> WORK ITEM
Beneath this line are the data; copy exactly the part of them that opens with the line containing "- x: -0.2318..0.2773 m" and closes with the line containing "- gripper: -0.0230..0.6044", and only that part.

====== RECORDS ======

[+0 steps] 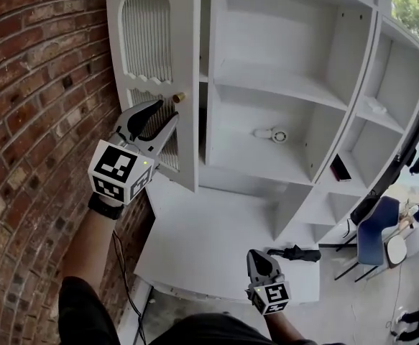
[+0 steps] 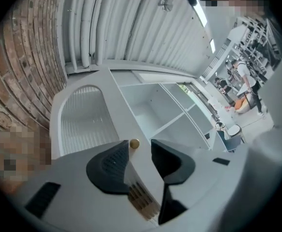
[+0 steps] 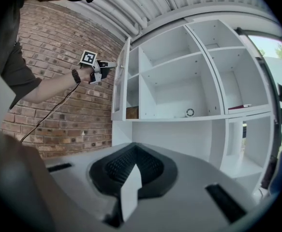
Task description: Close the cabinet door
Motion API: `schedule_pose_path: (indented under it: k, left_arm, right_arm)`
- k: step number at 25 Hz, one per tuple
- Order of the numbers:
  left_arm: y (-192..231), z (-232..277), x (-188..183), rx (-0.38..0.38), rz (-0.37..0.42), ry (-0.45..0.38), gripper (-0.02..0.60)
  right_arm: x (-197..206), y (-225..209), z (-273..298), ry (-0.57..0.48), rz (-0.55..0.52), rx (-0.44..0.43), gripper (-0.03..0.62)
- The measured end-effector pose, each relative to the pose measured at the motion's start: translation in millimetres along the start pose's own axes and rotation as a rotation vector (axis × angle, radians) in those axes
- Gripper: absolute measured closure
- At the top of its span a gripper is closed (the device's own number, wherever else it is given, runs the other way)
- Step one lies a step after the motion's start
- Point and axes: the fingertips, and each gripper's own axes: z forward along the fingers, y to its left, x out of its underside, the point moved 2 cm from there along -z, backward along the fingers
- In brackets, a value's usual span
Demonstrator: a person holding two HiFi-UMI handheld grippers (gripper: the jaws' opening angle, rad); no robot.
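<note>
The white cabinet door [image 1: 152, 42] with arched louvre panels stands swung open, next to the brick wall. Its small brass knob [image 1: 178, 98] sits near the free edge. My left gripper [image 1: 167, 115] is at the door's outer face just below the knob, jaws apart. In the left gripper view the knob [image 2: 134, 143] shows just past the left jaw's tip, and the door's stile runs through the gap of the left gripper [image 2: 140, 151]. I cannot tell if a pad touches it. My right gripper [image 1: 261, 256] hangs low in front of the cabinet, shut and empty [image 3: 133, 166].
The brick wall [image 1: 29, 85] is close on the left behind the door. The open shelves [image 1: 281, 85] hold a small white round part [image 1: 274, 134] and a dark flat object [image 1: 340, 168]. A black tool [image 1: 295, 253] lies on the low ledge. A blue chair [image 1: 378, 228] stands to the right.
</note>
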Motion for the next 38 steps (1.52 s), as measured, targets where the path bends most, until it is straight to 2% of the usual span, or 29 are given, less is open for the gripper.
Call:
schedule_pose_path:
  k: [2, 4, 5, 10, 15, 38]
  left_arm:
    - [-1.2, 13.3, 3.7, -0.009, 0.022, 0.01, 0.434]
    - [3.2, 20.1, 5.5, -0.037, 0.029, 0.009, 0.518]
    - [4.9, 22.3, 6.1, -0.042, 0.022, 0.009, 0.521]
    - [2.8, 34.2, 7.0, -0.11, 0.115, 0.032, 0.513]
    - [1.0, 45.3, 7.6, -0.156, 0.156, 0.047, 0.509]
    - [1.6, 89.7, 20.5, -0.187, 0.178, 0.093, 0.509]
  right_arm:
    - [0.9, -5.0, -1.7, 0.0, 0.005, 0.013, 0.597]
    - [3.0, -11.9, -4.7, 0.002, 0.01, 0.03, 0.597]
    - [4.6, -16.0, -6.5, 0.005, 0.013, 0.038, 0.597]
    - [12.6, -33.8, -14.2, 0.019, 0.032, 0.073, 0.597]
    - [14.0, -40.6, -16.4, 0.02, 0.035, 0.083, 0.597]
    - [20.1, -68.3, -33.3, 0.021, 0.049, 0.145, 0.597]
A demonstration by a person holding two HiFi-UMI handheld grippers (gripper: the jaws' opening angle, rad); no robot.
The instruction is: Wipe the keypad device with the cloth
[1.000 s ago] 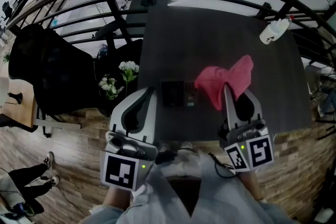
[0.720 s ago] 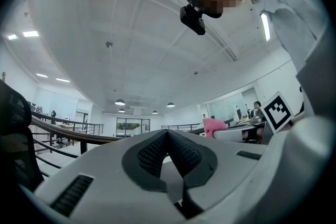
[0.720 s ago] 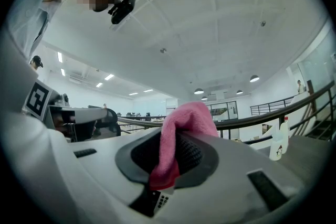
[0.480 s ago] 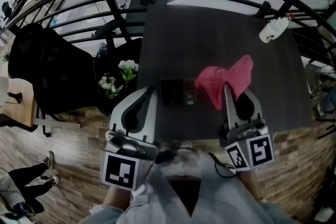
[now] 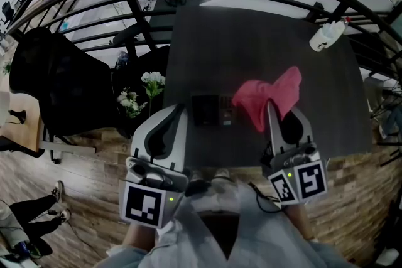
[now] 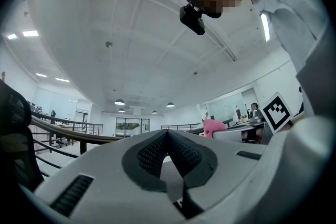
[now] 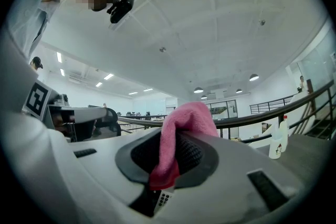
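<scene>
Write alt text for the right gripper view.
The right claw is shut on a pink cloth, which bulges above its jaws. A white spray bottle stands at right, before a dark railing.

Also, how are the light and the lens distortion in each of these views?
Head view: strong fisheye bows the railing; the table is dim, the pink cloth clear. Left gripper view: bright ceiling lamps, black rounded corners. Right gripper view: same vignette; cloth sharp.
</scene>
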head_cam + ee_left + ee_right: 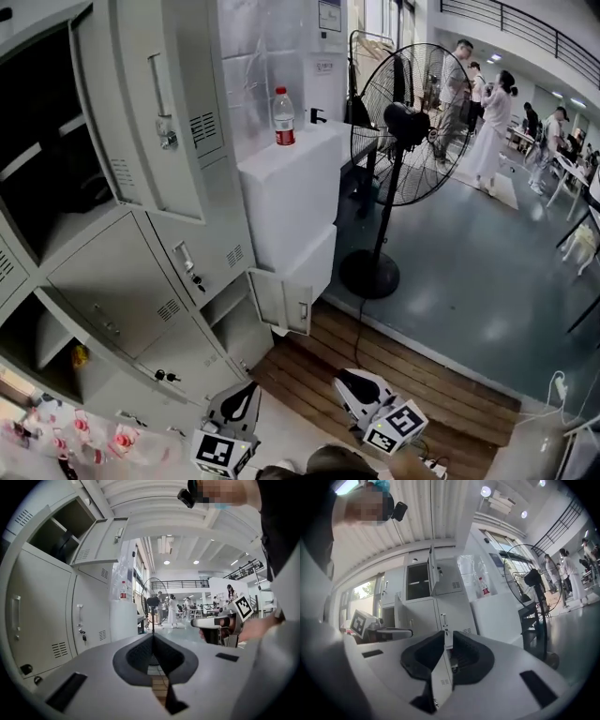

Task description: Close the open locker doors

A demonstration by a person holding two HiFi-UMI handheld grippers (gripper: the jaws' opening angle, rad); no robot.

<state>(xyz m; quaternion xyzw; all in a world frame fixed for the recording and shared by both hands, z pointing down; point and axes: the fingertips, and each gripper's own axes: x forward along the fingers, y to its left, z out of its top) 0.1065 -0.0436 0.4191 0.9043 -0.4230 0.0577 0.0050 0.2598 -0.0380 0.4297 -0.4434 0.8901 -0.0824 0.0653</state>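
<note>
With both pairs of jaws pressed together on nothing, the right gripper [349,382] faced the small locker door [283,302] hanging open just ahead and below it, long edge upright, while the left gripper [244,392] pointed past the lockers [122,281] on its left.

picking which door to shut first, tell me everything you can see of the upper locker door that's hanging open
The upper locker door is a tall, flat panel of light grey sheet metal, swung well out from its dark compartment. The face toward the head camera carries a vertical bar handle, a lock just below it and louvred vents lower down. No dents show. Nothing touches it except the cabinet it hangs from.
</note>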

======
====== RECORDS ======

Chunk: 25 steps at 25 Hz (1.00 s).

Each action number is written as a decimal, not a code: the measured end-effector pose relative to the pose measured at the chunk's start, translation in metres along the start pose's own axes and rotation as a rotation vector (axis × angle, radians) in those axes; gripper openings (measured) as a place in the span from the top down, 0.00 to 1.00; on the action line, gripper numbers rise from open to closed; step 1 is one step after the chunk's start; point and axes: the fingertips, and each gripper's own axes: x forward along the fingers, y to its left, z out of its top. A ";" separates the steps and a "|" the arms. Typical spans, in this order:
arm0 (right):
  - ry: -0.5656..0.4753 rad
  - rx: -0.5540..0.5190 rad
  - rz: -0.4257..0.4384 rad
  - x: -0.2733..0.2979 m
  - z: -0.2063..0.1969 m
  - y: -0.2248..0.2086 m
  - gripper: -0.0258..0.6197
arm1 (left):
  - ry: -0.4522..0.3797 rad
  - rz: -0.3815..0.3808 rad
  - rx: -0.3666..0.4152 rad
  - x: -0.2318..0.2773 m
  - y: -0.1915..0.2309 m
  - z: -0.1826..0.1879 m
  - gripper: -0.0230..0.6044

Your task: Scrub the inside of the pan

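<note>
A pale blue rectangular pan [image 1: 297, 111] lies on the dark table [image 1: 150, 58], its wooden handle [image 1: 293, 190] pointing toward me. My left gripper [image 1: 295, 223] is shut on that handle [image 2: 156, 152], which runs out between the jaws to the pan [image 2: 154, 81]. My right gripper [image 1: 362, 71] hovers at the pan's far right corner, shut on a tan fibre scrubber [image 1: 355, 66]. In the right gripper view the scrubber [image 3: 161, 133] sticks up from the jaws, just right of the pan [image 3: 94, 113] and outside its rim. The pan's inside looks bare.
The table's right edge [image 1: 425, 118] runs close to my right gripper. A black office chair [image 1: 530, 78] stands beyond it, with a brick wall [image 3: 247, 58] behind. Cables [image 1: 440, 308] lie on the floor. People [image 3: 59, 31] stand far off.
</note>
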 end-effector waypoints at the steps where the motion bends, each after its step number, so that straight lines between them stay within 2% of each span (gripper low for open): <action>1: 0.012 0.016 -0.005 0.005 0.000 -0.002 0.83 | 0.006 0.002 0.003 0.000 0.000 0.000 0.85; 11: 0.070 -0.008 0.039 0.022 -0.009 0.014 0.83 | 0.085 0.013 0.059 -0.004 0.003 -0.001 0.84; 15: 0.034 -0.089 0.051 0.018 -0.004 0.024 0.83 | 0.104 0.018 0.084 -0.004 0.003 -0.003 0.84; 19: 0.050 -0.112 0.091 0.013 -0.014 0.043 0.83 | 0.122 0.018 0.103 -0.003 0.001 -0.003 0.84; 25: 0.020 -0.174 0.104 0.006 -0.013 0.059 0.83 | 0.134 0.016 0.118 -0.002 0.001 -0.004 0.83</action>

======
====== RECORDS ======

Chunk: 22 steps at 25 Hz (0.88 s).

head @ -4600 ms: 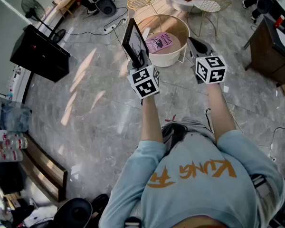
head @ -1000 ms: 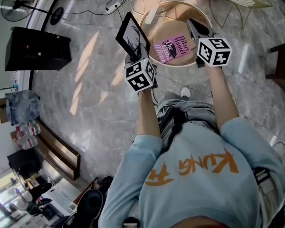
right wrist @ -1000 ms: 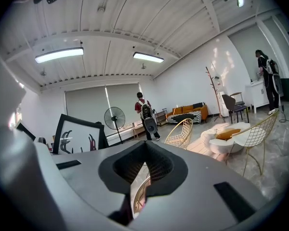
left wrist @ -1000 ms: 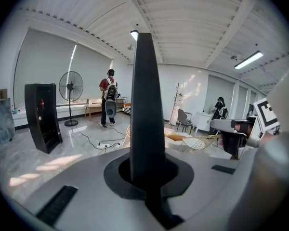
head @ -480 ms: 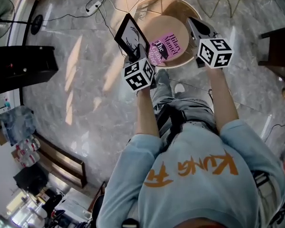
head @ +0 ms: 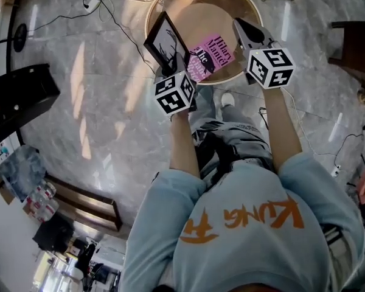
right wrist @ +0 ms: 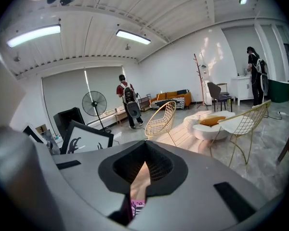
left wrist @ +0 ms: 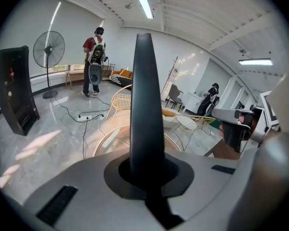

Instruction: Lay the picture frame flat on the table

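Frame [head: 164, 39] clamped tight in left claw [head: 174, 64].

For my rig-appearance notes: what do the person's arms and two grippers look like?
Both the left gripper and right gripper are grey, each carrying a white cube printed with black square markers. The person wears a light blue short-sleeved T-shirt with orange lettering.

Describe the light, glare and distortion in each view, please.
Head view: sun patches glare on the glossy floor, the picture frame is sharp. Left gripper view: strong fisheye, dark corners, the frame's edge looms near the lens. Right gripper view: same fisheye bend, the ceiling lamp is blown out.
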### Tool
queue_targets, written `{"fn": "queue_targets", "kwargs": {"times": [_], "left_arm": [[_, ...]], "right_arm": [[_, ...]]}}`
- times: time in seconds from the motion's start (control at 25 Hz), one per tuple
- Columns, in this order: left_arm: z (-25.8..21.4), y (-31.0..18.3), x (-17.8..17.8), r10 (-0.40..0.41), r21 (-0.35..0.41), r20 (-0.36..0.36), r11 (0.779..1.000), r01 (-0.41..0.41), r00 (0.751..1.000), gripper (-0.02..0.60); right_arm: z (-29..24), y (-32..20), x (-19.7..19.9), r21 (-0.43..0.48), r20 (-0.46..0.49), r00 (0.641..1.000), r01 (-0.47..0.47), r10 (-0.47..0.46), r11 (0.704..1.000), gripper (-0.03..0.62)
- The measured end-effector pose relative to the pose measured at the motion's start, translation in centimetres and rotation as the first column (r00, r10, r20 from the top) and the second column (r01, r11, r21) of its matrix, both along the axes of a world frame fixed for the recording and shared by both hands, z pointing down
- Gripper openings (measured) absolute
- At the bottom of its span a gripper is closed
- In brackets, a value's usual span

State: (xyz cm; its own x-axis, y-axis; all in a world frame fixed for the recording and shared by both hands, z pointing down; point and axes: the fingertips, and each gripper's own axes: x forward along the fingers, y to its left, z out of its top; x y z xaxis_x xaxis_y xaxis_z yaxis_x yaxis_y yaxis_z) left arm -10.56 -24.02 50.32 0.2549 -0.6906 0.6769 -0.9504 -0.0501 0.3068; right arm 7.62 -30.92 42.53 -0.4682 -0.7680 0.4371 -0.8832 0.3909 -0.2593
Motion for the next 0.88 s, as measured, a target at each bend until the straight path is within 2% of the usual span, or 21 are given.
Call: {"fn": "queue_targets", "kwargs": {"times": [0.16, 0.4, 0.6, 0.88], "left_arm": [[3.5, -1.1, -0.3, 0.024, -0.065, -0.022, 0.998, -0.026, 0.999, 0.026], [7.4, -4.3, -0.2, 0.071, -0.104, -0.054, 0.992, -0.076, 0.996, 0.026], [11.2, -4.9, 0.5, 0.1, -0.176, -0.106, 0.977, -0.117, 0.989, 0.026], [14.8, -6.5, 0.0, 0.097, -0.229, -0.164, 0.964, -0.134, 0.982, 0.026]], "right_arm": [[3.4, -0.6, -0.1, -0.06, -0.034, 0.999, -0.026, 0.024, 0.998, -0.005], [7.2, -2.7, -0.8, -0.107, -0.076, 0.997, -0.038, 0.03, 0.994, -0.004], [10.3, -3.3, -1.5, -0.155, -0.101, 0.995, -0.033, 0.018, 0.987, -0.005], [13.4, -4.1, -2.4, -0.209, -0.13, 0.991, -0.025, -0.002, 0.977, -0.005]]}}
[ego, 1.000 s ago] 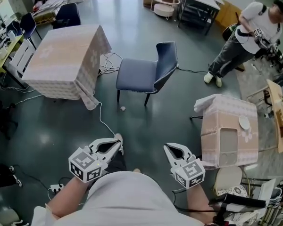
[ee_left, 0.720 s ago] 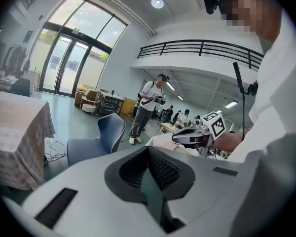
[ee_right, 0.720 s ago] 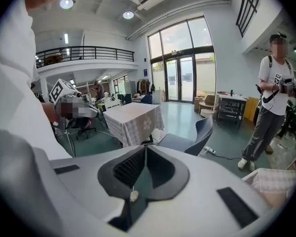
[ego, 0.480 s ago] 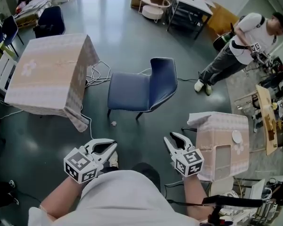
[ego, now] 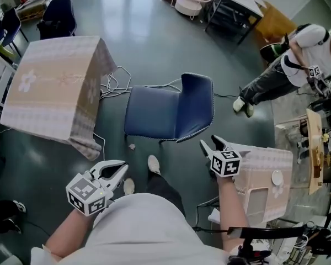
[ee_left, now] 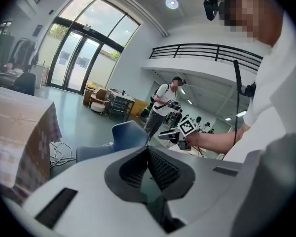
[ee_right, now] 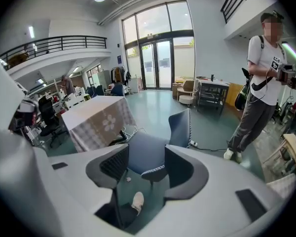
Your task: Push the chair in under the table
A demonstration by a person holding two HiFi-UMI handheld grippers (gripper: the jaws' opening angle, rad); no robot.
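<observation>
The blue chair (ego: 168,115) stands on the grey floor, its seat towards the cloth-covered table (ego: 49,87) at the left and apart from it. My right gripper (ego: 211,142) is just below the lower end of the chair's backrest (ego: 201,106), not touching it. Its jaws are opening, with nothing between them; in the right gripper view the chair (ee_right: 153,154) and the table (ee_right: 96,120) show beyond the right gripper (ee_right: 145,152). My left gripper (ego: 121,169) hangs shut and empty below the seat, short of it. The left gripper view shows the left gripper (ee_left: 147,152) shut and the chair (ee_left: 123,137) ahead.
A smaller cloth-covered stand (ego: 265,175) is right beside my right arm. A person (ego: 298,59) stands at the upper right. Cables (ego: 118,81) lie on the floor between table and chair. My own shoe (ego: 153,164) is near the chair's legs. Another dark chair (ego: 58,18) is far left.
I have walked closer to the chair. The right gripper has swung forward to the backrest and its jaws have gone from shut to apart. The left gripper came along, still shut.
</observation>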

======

> YOUR RESPONSE
  - x: -0.2318..0.2773 m
  - y: -0.1915..0.2309 m
  - z: -0.1826..0.1879 m
  - gripper: -0.0230..0.6044

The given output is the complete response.